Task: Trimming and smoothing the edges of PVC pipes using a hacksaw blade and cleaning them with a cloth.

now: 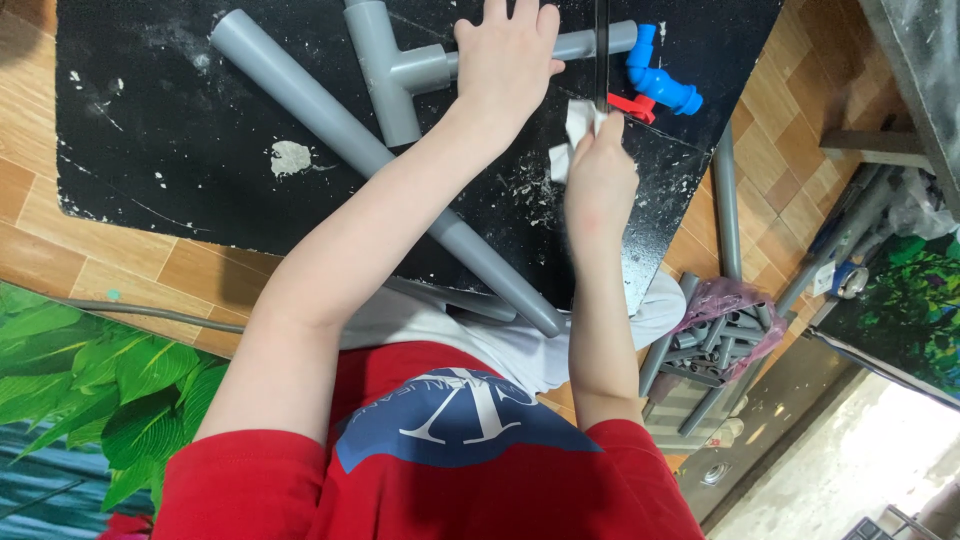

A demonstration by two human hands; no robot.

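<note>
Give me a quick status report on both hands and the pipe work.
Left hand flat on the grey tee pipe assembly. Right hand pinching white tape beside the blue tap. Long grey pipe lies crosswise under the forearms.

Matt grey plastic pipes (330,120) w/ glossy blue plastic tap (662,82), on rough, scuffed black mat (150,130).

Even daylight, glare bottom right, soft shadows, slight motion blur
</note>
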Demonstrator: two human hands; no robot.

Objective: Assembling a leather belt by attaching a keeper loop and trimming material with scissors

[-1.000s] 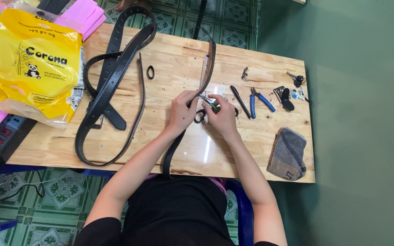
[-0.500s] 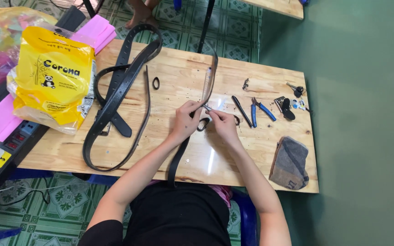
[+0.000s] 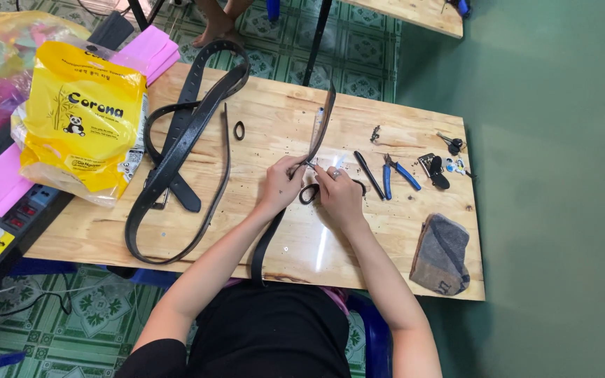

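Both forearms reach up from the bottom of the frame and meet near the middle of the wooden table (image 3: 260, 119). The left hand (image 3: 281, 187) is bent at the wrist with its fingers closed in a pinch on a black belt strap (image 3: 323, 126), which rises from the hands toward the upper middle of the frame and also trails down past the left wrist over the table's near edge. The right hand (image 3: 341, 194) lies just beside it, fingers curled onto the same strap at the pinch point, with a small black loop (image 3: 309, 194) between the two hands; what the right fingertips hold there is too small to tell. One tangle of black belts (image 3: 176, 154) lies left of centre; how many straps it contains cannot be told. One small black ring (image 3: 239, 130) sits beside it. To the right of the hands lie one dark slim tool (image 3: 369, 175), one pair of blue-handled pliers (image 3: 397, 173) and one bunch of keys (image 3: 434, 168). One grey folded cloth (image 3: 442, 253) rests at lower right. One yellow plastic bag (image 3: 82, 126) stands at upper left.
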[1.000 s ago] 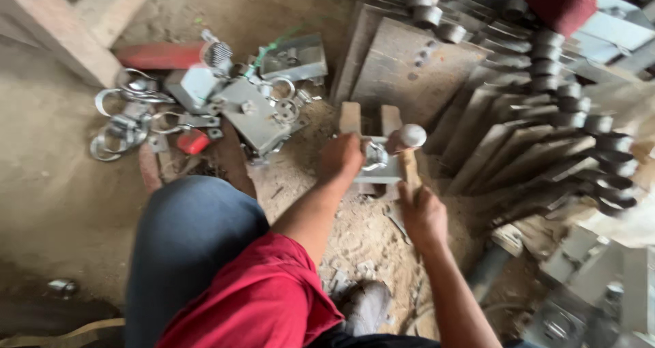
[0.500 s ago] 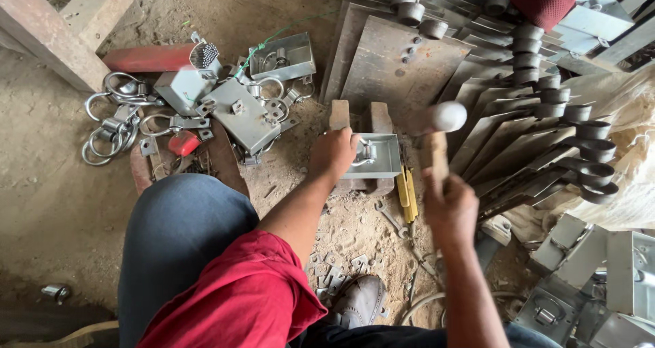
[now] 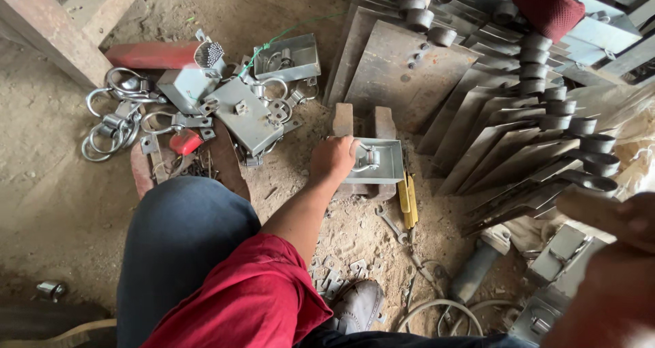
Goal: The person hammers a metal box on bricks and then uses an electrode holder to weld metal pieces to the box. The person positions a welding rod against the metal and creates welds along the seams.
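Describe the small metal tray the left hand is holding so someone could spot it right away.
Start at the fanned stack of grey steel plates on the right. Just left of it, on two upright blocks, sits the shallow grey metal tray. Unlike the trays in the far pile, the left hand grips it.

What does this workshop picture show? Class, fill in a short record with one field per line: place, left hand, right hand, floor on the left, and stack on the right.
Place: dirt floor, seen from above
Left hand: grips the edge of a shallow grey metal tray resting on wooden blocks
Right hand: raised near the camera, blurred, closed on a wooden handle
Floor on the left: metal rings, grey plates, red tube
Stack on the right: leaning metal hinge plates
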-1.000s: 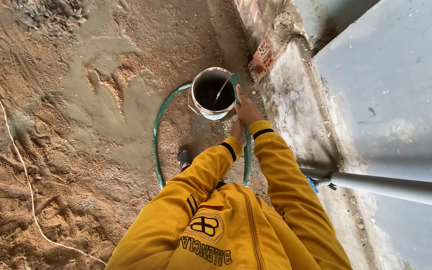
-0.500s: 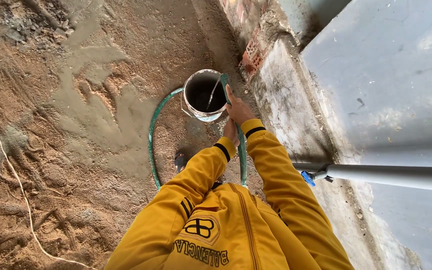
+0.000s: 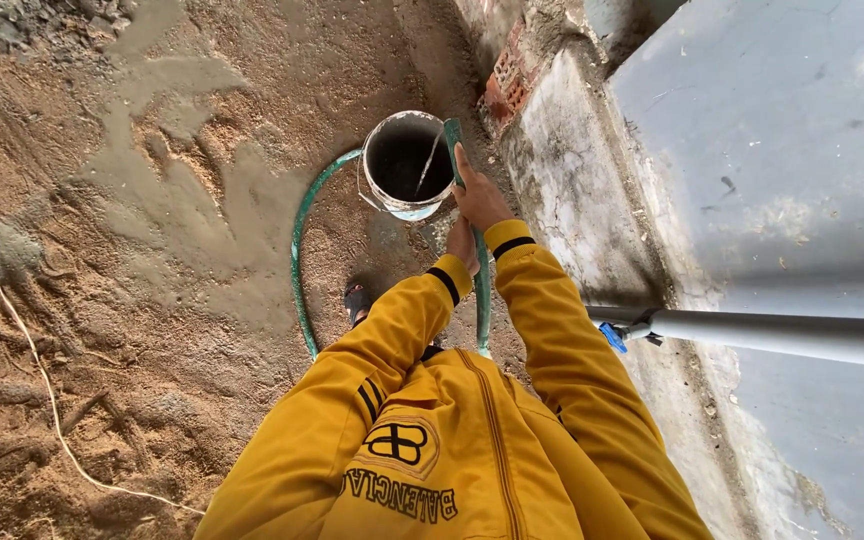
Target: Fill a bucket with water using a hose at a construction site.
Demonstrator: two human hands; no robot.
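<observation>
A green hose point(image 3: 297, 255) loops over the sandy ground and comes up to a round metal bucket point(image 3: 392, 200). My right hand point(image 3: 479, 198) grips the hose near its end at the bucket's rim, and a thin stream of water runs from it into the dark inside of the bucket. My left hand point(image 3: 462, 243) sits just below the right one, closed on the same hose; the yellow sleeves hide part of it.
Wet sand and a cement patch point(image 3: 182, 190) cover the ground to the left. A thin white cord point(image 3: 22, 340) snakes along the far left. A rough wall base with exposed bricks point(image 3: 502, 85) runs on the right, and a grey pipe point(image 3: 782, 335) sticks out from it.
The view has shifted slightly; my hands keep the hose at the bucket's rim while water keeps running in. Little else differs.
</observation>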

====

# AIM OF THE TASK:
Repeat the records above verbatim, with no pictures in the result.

# RESULT OF THIS EXERCISE:
Task: Trimming and smoothing the edges of PVC pipes using a hacksaw blade and cleaning them with a cloth.

now: 

A demonstration by two human hands; no robot.

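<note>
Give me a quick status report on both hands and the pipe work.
Left hand flat on the grey tee pipe assembly. Right hand pinching white tape beside the blue tap. Long grey pipe lies crosswise under the forearms.

Matt grey plastic pipes (330,120) w/ glossy blue plastic tap (662,82), on rough, scuffed black mat (150,130).

Even daylight, glare bottom right, soft shadows, slight motion blur
</note>
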Demonstrator: two human hands; no robot.

Objective: Assembling a leather belt by attaching a keeper loop and trimming material with scissors

[-1.000s] 
[-0.500s] 
[+0.000s] 

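Both forearms reach up from the bottom of the frame and meet near the middle of the wooden table (image 3: 260, 119). The left hand (image 3: 281, 187) is bent at the wrist with its fingers closed in a pinch on a black belt strap (image 3: 323, 126), which rises from the hands toward the upper middle of the frame and also trails down past the left wrist over the table's near edge. The right hand (image 3: 341, 194) lies just beside it, fingers curled onto the same strap at the pinch point, with a small black loop (image 3: 309, 194) between the two hands; what the right fingertips hold there is too small to tell. One tangle of black belts (image 3: 176, 154) lies left of centre; how many straps it contains cannot be told. One small black ring (image 3: 239, 130) sits beside it. To the right of the hands lie one dark slim tool (image 3: 369, 175), one pair of blue-handled pliers (image 3: 397, 173) and one bunch of keys (image 3: 434, 168). One grey folded cloth (image 3: 442, 253) rests at lower right. One yellow plastic bag (image 3: 82, 126) stands at upper left.
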[1.000 s ago] 
[0.500 s ago] 
[now] 
Goal: The person hammers a metal box on bricks and then uses an electrode holder to weld metal pieces to the box. The person positions a welding rod against the metal and creates welds along the seams.
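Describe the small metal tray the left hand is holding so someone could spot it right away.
Start at the fanned stack of grey steel plates on the right. Just left of it, on two upright blocks, sits the shallow grey metal tray. Unlike the trays in the far pile, the left hand grips it.

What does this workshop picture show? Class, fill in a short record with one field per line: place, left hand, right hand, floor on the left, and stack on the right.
Place: dirt floor, seen from above
Left hand: grips the edge of a shallow grey metal tray resting on wooden blocks
Right hand: raised near the camera, blurred, closed on a wooden handle
Floor on the left: metal rings, grey plates, red tube
Stack on the right: leaning metal hinge plates
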-1.000s: 
-0.500s: 
+0.000s: 
Target: Fill a bucket with water using a hose at a construction site.
Demonstrator: two human hands; no robot.
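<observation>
A green hose point(image 3: 297, 255) loops over the sandy ground and comes up to a round metal bucket point(image 3: 392, 200). My right hand point(image 3: 479, 198) grips the hose near its end at the bucket's rim, and a thin stream of water runs from it into the dark inside of the bucket. My left hand point(image 3: 462, 243) sits just below the right one, closed on the same hose; the yellow sleeves hide part of it.
Wet sand and a cement patch point(image 3: 182, 190) cover the ground to the left. A thin white cord point(image 3: 22, 340) snakes along the far left. A rough wall base with exposed bricks point(image 3: 502, 85) runs on the right, and a grey pipe point(image 3: 782, 335) sticks out from it.
The view has shifted slightly; my hands keep the hose at the bucket's rim while water keeps running in. Little else differs.
</observation>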

No additional output is needed.